Through the years, Faylen racked up 219 acting credits, beginning in 1935 in a short titled Double Exposure. His final performance was on an episode of the TV series Quincy M.E.

His credits include such classics as:
  • The Many Lives of Dobie Gillis (1959), as Dobie's father, Herbert
  • Gone With the Wind (1939)
  • The Grapes of Wrath (1940)
  • The Lost Weekend (1945)
  • Road to Rio (1947)
  • Gunfight at the O.K. Corral (1957)
He also appeared in many military/war films, but he may be best known as a taxi driver. A quick survey of Internet Movie Database credits Faylen with portraying "Taxi Driver" in the following films:
  • Four's a Crowd (1938)
  • Saturday's Children (1940)
  • No Time for Comedy (1940)
  • Footsteps in the Dark (1941)
  • The Palm Beach Story (1942)
  • Andy Hardy's Blonde Trouble (1944)
  • The Well-Groomed Bride (1946)
  • It's a Wonderful Life (1946)
He is credited as "Driver in Cafe" in They Drive By Night (1940), and even appeared in an unknown role (unknown to me, that is) in a film titled Taxi, Mister (1943).

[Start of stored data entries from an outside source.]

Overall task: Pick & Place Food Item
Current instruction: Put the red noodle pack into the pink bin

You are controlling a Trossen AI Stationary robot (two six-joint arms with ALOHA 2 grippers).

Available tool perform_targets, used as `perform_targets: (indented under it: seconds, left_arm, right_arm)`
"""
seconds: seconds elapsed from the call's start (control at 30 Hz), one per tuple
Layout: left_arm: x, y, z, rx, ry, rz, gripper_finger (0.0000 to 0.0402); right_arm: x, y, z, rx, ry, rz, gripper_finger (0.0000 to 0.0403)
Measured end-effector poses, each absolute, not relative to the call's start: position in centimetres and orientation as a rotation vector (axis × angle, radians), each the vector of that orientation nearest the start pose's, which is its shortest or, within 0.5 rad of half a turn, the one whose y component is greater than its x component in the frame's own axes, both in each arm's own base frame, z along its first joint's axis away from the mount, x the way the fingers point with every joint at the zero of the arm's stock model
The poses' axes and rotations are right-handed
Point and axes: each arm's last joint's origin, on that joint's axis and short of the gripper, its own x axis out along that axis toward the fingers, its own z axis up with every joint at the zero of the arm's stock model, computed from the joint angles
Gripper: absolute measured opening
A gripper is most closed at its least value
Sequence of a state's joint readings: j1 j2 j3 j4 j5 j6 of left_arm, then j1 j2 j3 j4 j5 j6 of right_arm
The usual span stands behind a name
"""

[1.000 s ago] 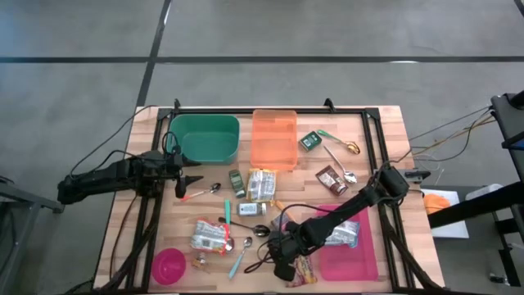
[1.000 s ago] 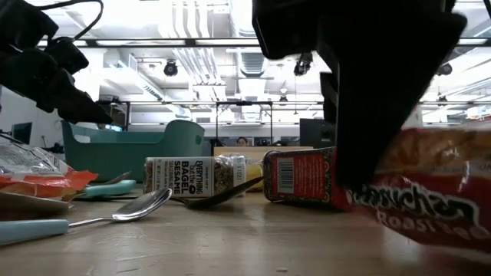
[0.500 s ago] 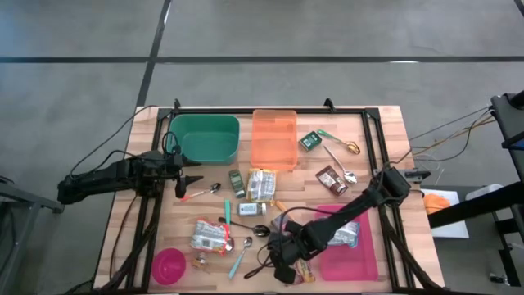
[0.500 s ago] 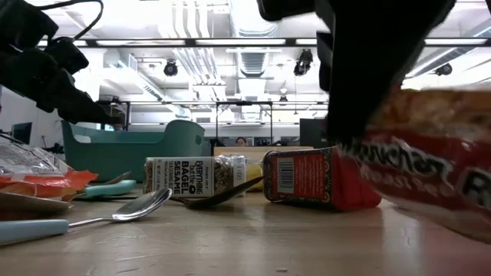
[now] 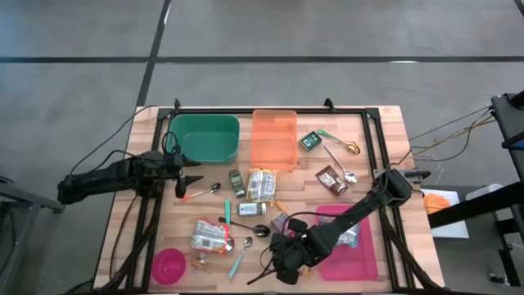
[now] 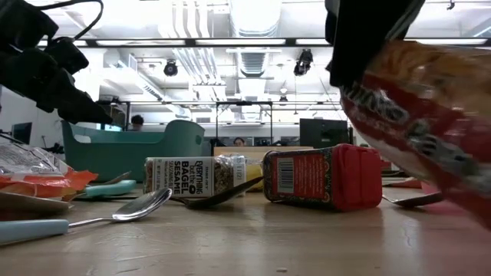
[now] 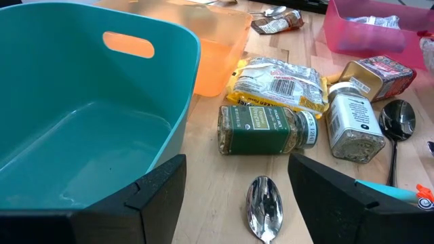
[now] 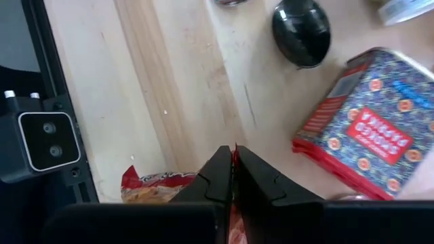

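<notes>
A red and orange ramen packet (image 6: pixel 430 115) hangs above the table near its front edge, with my right gripper (image 8: pixel 234 166) shut on it. In the high view the gripper (image 5: pixel 286 264) covers most of the packet. My left gripper (image 7: pixel 237 196) stands open at the table's left, beside the teal bin (image 5: pixel 205 138), with nothing between its fingers. An orange bin (image 5: pixel 274 139) stands at the back. A pink tray (image 5: pixel 356 258) lies at the front right. My right gripper pinches an edge of the ramen packet (image 8: pixel 190 183) between its two shut fingers. The fingers come from above, slanting down. The packet hangs tilted below them, clear of the table in the low view.
A red tin (image 6: pixel 322 178) and a black spoon (image 8: pixel 302 30) lie close by the right gripper. Spice jars (image 7: pixel 268 129), snack packets (image 5: pixel 262 184), spoons (image 6: pixel 130 211) and a pink bowl (image 5: pixel 169 264) are scattered over the middle and front of the table.
My right gripper has gone up, still shut on the ramen packet, and has tipped. The packet has come off the table and now hangs tilted and clear, uncovering the red tin behind it in the low view.
</notes>
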State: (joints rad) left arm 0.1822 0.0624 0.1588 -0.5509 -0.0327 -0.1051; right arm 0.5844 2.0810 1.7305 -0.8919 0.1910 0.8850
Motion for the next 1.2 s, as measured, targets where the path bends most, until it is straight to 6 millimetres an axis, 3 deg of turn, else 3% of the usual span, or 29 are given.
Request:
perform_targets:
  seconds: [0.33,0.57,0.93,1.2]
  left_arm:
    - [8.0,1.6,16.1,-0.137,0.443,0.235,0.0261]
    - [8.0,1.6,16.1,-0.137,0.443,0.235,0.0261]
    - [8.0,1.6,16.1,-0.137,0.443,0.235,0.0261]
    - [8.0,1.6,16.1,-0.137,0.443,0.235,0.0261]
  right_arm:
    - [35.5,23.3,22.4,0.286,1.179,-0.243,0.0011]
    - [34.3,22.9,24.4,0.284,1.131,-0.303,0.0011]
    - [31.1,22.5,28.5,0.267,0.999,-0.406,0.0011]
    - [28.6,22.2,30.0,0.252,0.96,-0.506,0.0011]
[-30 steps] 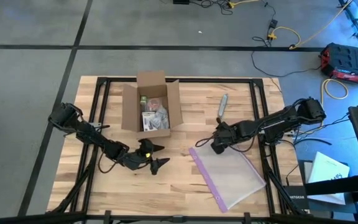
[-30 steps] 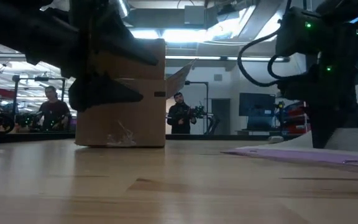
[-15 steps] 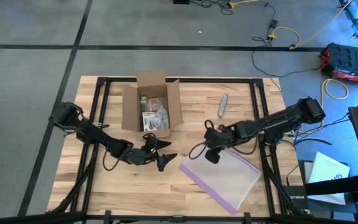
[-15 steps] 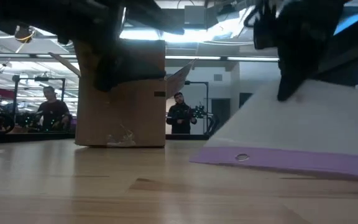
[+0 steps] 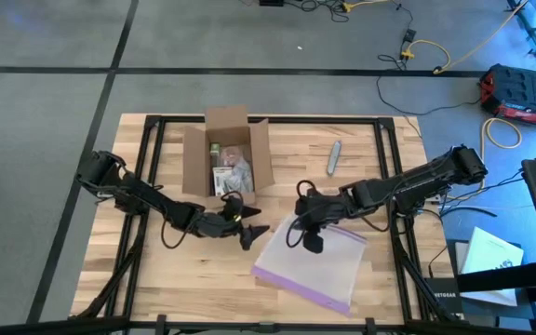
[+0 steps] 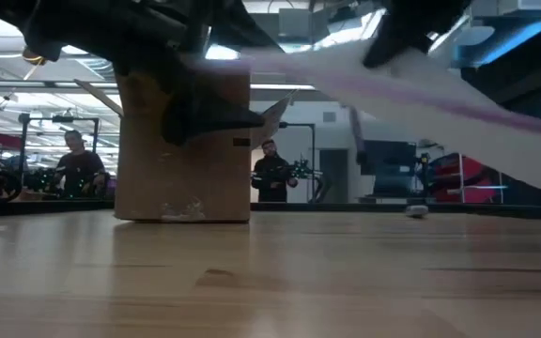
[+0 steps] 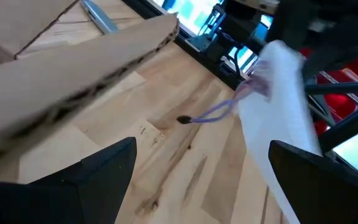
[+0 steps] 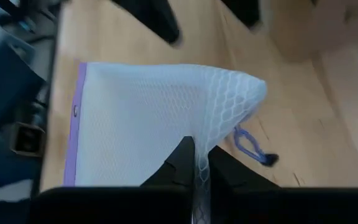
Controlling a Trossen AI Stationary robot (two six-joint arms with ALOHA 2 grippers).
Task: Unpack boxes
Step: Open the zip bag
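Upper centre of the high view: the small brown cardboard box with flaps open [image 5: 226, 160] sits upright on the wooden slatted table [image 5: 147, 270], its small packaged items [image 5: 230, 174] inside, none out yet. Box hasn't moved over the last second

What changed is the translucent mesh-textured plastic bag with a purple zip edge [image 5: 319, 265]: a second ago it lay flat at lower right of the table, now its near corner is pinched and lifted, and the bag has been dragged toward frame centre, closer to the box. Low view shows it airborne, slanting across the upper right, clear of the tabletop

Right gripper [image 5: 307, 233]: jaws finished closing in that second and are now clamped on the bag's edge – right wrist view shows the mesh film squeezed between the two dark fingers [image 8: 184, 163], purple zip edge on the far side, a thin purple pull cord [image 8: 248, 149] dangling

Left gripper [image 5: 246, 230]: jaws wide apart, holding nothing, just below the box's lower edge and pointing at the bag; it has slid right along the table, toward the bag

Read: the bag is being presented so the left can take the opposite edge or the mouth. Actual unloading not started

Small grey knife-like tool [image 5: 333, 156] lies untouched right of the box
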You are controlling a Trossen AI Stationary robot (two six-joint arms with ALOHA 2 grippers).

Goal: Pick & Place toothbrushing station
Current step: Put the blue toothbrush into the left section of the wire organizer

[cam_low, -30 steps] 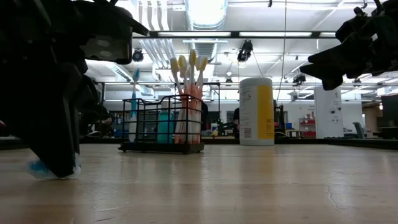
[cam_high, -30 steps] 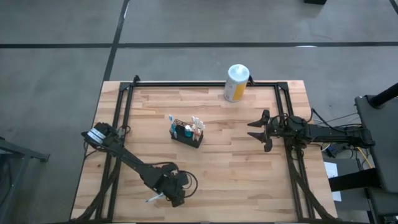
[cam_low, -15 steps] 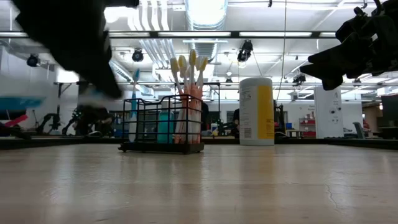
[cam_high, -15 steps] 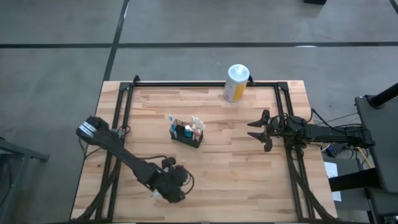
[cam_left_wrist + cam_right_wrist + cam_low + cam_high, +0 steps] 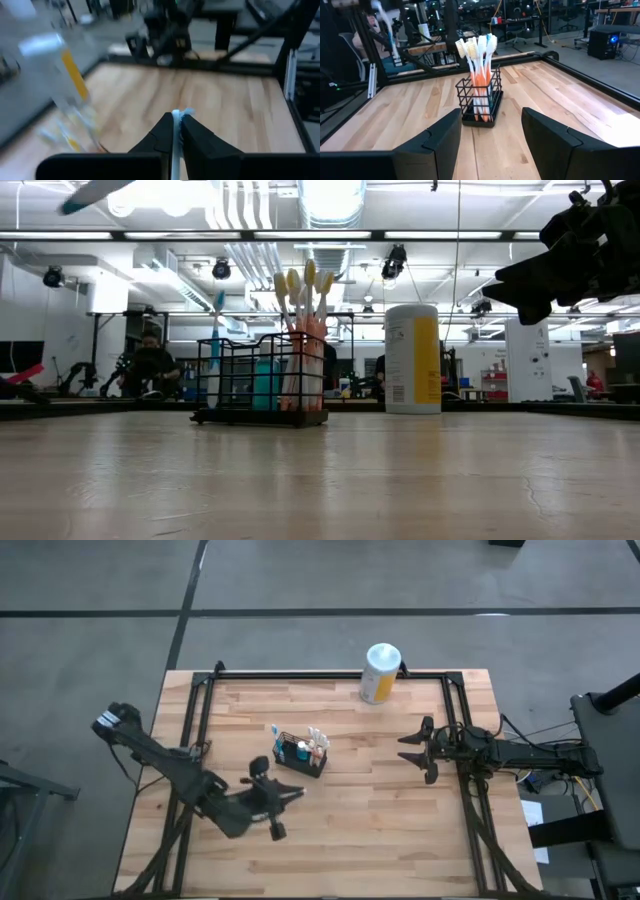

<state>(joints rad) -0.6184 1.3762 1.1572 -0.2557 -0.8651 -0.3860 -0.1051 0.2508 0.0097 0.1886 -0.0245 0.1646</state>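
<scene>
The toothbrushing station, a small black wire basket (image 5: 300, 752) (image 5: 480, 102), rests by its base on the table left of middle. Several toothbrushes (image 5: 303, 330) stand in it, heads up. My left gripper (image 5: 292, 793) hangs high above the table, just near-left of the basket, pointing almost level and shut on a white toothbrush (image 5: 175, 131). That brush's tip shows at the low view's top left (image 5: 95, 192). My right gripper (image 5: 412, 750) waits open at the right side, level, facing the basket. My left gripper pinches the white toothbrush between its two fingers (image 5: 196, 134). The handle (image 5: 175, 145) runs along the fingers, and the bristle head (image 5: 186, 112) sticks out just past their tips. The brush is lifted clear of the table, close to level.
A white-topped canister with a yellow label (image 5: 380, 672) stands at the far edge. Black frame rails (image 5: 330, 675) run along the far, left and right sides. A person (image 5: 150, 362) sits in the room beyond the table.
My left gripper has risen from the table near the front edge, carrying the toothbrush up clear of the wood and toward the basket. It has tipped from pointing steeply down to almost level. It has stayed shut.
</scene>
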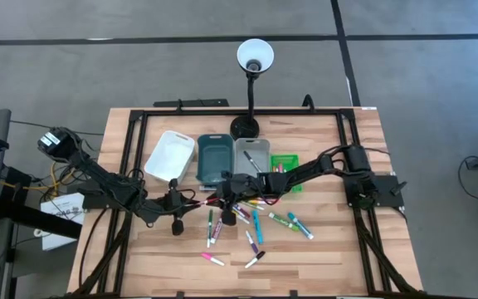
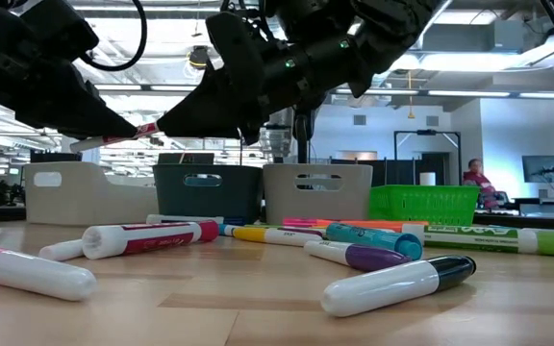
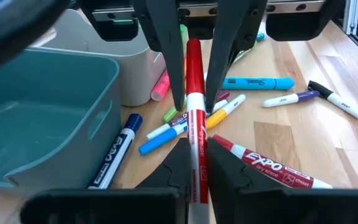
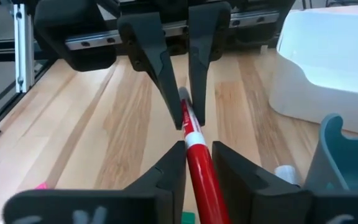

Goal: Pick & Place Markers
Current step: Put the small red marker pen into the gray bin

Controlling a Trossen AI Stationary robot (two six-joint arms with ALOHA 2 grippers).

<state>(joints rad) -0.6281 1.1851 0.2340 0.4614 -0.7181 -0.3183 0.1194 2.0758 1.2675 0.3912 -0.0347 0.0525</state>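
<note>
Most markers (image 1: 256,224) lie loose on the worktop (image 1: 338,257), low in the frame. At mid-frame the left gripper (image 1: 191,199) clamps a red marker (image 3: 194,118); the right gripper (image 1: 222,198) closes on its other end. Trays (image 1: 214,156) wait above.

Between my dark jaws, a red marker (image 3: 195,118) with a white barrel. Loose markers (image 1: 256,226) below — pink, green, blue, yellow, purple caps. Trays: white (image 1: 169,155), teal (image 1: 214,156), grey (image 1: 251,154), bright green (image 1: 286,170) — on a pale wood-grain tabletop (image 1: 330,257).
</note>
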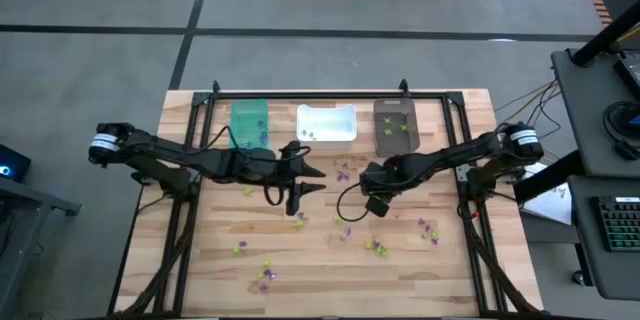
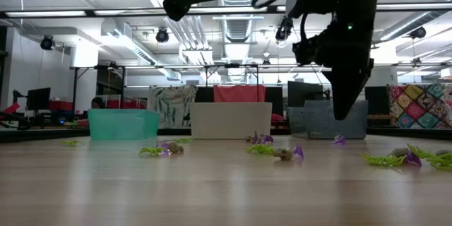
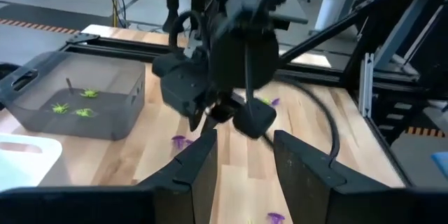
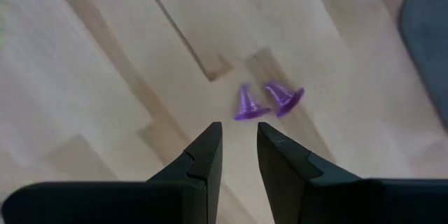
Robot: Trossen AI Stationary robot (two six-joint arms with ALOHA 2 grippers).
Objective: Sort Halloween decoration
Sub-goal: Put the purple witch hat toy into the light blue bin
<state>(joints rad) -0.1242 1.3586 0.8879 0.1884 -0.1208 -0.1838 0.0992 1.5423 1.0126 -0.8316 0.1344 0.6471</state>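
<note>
- Wooden table (image 1: 200, 260): three bins are lined along the 12 o'clock edge, so sorted pieces get carried away from the loose scatter.
- Teal bin (image 1: 249, 123) is set at 11 o'clock, white bin (image 1: 327, 123) at 12, dark brown bin (image 1: 395, 126) at 1; lime-green pieces are seen inside the dark brown one, which suggests one colour per bin.
- Left gripper (image 1: 300, 185) is parked near table centre, raised, fingers apart with nothing between them; it is judged to be waiting, kept clear of the other arm.
- Right gripper (image 4: 238, 148) is held just at 3 o'clock of centre, pointed down at the wood, fingers spread with a narrow gap and nothing gripped; it is judged to be lined up for a pick.
- Halloween decoration (image 1: 345, 172): tiny purple, green and pale trinkets are spread over the centre and the 4 to 7 o'clock area, unsorted.
- Two purple cone-shaped pieces (image 4: 267, 101) lie touching, just beyond the right fingertips; grabbing both at once is a risk.
</note>
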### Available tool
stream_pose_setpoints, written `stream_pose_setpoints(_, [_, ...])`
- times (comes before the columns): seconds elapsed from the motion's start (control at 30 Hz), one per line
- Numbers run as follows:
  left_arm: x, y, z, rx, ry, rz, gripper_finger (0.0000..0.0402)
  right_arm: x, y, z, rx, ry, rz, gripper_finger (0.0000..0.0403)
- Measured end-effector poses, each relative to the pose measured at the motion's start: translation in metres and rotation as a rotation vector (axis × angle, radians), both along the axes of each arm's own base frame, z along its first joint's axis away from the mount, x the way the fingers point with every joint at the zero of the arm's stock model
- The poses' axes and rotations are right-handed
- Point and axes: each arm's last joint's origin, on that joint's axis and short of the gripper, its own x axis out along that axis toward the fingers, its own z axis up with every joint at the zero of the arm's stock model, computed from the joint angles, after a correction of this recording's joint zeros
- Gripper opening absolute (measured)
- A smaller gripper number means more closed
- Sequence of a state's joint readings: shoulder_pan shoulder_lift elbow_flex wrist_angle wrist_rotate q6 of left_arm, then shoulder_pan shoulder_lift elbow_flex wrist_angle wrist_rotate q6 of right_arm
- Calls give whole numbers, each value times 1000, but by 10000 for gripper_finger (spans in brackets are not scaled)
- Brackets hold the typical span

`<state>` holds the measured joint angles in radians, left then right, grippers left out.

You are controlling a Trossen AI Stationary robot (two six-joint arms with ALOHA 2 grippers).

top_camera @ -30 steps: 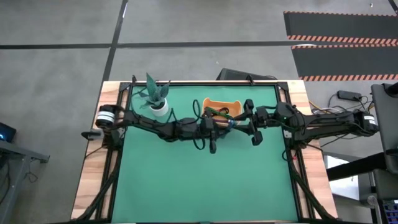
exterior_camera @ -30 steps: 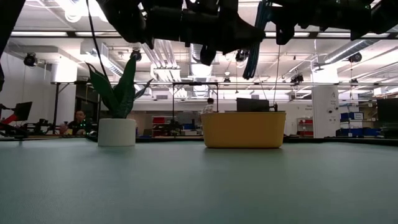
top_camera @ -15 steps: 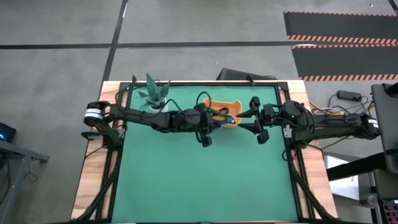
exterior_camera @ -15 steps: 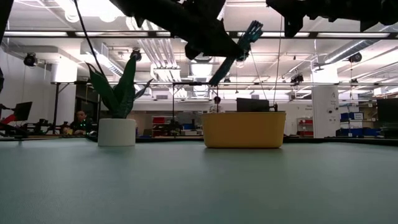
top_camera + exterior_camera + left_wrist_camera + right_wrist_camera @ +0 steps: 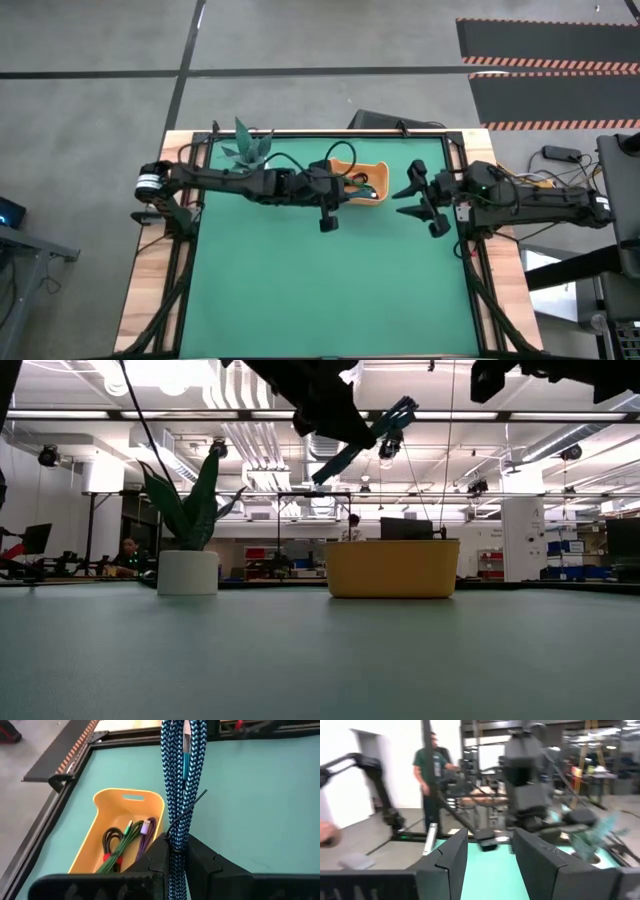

I'm sure there are more instances in which he portrayed a taxi driver, but they are listed as named characters, not as "taxi driver" on Internet Movie Database.

I almost listed another film in which he played an ambulance driver. It's practically the same thing as a taxi driver. But I decided against it.

Faylen died 30 years ago today, Aug. 2, 1985, in Burbank, CA. He is buried in an unmarked grave at San Fernando Mission Cemetery in Mission Hill, CA.
Frank Faylen's star on the Walk of Fame, 
on the North side of the 6200 block 
of Hollywood Boulevard.

He would be 109 if he was alive today.